(WORK REQUIRED):
Copy the lines below exactly, starting with the first and finishing with the one holding "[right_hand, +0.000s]"; do not copy the pictures.

(RECORDED INFORMATION):
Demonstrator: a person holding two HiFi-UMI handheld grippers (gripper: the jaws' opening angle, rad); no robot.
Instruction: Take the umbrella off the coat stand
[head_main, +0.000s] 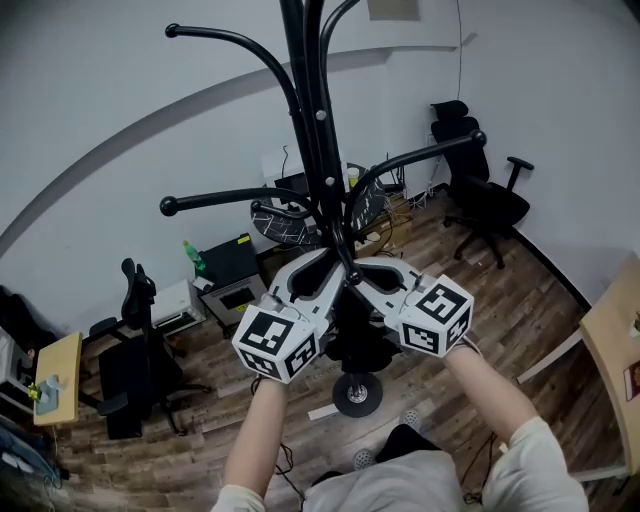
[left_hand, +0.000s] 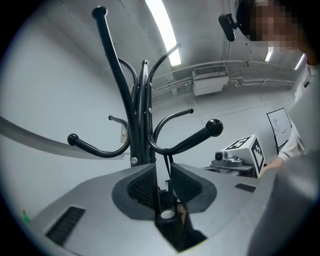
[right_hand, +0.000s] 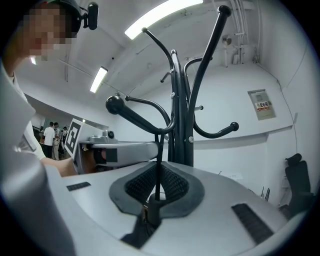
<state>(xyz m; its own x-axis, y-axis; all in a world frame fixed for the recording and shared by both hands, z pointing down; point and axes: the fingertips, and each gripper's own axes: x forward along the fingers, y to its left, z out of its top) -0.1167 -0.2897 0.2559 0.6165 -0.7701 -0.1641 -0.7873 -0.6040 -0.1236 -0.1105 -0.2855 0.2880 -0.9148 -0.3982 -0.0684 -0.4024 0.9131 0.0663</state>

(SOLUTION FOR THIS TASK):
Demonstrator: a person holding two HiFi-UMI handheld grippers (gripper: the jaws' opening angle, rad); no robot.
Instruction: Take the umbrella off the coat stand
[head_main, +0.000s] 
[left_hand, +0.000s] 
[right_hand, +0.000s] 

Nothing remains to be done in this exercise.